In 2010, Waselchuk received support from the Baton Rouge Area Foundation to continue working on a project about bridges in New Orleans.
Waselchuk exhibits her work internationally in solo and group shows. Her photography has been featured in several books, including A Day in the Life of Africa (2002) and Women by Women: 50 Years of Women’s Photography in South Africa (2006).
Lori Waselchuk
"We believe that a person is a person through another person, that my humanity is caught up, bound up, inextricably, with yours." —Desmond Tutu
A life sentence at Angola, Louisiana’s state penitentiary, means life. Because Louisiana has some of the toughest sentencing laws in the United States, about 80 percent of the 5,100 prisoners at Angola are expected to die there. In the past, prisoners died alone and unattended in the prison hospital. But, a hospice program changed that. Incarcerated volunteers, now certified as hospice caregivers, have helped create an environment inside the prison where compassion is unconditional.
There are many reasons to tell the story of the Angola hospice program. As our sense of public safety decreases, the American prison population continues to expand. In 2008, 1 in every 99 adults in America was incarcerated.
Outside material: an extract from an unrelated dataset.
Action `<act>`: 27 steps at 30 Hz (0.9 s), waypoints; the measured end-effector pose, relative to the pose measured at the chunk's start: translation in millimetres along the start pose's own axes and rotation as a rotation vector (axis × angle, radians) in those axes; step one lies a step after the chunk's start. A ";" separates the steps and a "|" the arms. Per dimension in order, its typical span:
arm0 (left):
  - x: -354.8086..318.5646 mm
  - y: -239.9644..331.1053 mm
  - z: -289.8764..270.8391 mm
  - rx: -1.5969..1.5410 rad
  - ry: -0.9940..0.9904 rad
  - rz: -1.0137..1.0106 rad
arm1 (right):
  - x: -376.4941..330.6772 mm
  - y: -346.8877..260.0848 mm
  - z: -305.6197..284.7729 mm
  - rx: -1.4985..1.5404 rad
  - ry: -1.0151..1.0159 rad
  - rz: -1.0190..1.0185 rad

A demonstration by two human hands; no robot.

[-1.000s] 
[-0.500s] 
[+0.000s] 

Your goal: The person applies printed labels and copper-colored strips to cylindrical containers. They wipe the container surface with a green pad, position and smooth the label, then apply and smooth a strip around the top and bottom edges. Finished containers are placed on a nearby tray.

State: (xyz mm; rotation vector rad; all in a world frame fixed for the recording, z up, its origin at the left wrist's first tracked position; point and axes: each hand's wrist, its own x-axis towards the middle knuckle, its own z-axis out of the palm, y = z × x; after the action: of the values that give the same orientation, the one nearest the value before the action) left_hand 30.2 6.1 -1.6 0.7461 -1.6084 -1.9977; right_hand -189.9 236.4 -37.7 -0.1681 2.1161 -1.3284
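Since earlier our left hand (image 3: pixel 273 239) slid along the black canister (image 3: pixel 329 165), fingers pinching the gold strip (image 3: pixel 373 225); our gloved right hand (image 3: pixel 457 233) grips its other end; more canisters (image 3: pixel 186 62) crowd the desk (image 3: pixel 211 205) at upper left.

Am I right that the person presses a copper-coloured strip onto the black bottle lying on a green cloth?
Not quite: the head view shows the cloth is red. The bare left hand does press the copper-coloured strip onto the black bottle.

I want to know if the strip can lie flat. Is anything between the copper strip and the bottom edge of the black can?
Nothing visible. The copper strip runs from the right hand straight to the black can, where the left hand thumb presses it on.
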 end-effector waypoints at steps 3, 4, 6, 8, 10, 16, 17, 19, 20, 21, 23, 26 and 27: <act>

As the number of incarcerated people increases, so do the costs of housing them. States spent more than $49 billion on correctional services in 2007. Spurred on by demands to be tough on convicted criminals, courts continue to deliver longer sentences and parole boards continue to reduce parole and probation programs. A further consequence of Americans’ call to be “tough on crime” is that the incarcerated population is growing older.
With my photographs, I intend on telling a story about the Angola hospice program that is likely to challenge stereotypes about incarcerated people, and, I hope, inspire solutions to change our criminal justice system. I want to tell a story about the hospice’s incarcerated volunteers because I see many lessons in their efforts to bring humanity and compassion to an environment designed to isolate and punish. Over the three years I’ve documented the program, I’ve witnessed how the Angola prison hospice team sparked a movement of empathy that not only spread throughout the prison population, but also influenced the prison’s security and medical staffs. Prison officials say that the program has helped to transform one of the most violent maximum-security prisons in the South into one of the least violent in the United States.
In doing this work, I have focused on moments of connection between caregiver and patient, which can reveal both love and vulnerability. I am inspired by the hospice volunteers’ courage to confront their own regrets and fears in order to accept their capacity to love. The people I have met have allowed me to visualize what I believe is at the core of addressing social problems: the recognition of our shared humanity.